When objects do collaborate, they are designed to follow certain protocols and observe specific conventions: Make requests only for advertised services. Provide appropriate information. Use services under certain conditions. Finally, accept the consequences of using them. Object contracts should describe all these terms.

However, some of the value of a given object is determined by its neighbors. As we conceive our design, we must constantly consider each object's value to its immediate neighborhood. Does it provide a useful service? Is it easy to talk to? Is it a pest because it is constantly asking for help? Are its effects the desired ones? The fewer demands an object makes, the easier it is to use. The more it can take on, the more useful it is. If an object can accommodate many different kinds of objects that might be provided as helpers, it makes fewer demands about the exact kinds of objects it needs around it to perform its responsibilities. Although we don't want an object's clients to have to know all these details, we designers must consider this as we balance what each object offers to its clients with the requirements and demands that it places on its neighbors.

Roles! Responsibilities! Collaborations! We use the roles-responsibilities-collaborations model in each of our activities to keep our focus on the behaviors of our software machinery. As our understanding of the problem grows, the roles and responsibilities of our objects evolve. We design and redesign the community's neighborhoods and the ways they interact. We reinvent the object roles and shift responsibilities among them until they "fit," work together, satisfy external constraints, and their responsibilities clearly support their purposes. We pin down more of the details until we reach the point where we can eventually bind the responsibilities to executable code.

Object Contracts

In well-bounded situations, it is possible to know a good deal about whom an object interacts with, the circumstances under which it is used, and what long-term effects an object has on its environment. These are spelled out in object contracts. They deepen our knowledge of an object's responsibilities and build our confidence in our design. Without saying how these things are accomplished, they show the conditions under which these responsibilities are called upon (conditions-of-use guarantees), and what marks they leave when they are finished (aftereffect guarantees).

An object contract describes the conditions under which it guarantees its work and the effects it leaves behind when its work is complete.

Conditions-of-Use and Aftereffect Guarantees

Knowing who collaborates with whom says nothing about when collaborations can succeed. "What do they expect from me? Under what conditions do I guarantee my services? My methods may only be called in this order!" For the designer to be confident that the object will perform the request, the requirements it places on its context must be described in its conditions-of-use. For each responsibility, any objects or internal values (or both) that affect its behavior should be noted, and any controls on them should be described.

This fine print of a contract specifies the conditions-of-use for each service and specifies the aftereffects of using each of the object's services. When an object is used outside its specified conditions-of-use, it is not obligated to fulfill the request! If an Account object has responsibilities for withdrawing cash, what are the conditions-of-use? One is that the balance be greater than or equal to the amount being withdrawn! Or it may be more complex than that, depending on the bank's policies regarding individual customers. The extra effort in describing these conditions-of-use pays off in increased reliability and robustness.
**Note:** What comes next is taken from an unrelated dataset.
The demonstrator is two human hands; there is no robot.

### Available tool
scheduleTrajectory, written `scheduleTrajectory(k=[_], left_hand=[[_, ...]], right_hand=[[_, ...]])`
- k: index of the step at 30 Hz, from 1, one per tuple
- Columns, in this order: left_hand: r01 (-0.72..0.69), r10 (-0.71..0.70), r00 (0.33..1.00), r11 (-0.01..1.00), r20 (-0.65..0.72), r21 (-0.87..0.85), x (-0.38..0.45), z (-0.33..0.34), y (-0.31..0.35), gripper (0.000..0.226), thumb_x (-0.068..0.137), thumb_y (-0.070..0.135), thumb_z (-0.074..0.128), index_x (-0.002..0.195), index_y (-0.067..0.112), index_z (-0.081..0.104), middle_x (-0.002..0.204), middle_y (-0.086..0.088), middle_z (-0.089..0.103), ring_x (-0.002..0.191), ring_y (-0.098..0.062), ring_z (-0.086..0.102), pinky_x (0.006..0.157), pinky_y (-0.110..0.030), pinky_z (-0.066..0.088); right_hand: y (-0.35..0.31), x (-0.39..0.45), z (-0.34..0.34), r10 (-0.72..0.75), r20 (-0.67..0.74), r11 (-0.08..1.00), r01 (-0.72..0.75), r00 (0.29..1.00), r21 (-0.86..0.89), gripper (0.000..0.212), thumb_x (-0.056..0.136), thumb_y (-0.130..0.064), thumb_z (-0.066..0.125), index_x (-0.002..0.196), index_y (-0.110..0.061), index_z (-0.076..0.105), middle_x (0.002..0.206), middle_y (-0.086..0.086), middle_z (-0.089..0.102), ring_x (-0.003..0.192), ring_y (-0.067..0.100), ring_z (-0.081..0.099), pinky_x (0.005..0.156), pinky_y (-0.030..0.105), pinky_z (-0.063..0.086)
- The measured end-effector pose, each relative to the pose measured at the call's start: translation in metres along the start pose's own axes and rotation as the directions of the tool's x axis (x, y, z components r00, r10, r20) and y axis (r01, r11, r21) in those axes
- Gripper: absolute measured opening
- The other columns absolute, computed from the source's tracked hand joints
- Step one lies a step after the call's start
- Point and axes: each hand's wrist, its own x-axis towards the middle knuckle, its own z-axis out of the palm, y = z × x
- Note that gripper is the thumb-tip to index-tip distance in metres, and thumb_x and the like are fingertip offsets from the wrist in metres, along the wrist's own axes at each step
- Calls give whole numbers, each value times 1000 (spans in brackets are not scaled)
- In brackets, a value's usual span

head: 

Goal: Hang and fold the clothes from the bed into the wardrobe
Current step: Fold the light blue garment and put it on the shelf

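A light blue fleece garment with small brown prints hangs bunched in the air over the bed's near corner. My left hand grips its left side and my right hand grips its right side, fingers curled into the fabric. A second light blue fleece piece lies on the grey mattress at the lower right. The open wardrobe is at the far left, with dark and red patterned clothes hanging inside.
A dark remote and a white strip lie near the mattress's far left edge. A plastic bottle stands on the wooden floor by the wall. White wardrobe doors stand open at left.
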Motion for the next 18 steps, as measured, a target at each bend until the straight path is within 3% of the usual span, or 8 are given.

Contracts are really meaningful only in the programmer's mind. Objects don't look for advertisements and read contracts; a programmer does, and writes code with those contracts in mind.

Remember, an object's contracts with others describe how it interacts with them, the conditions under which it guarantees its work, and the effects it has on other members of the community. For our purposes in design, it is sufficient to know that particular services are clustered in interfaces and that these services will call on each other and succeed given the correct conditions.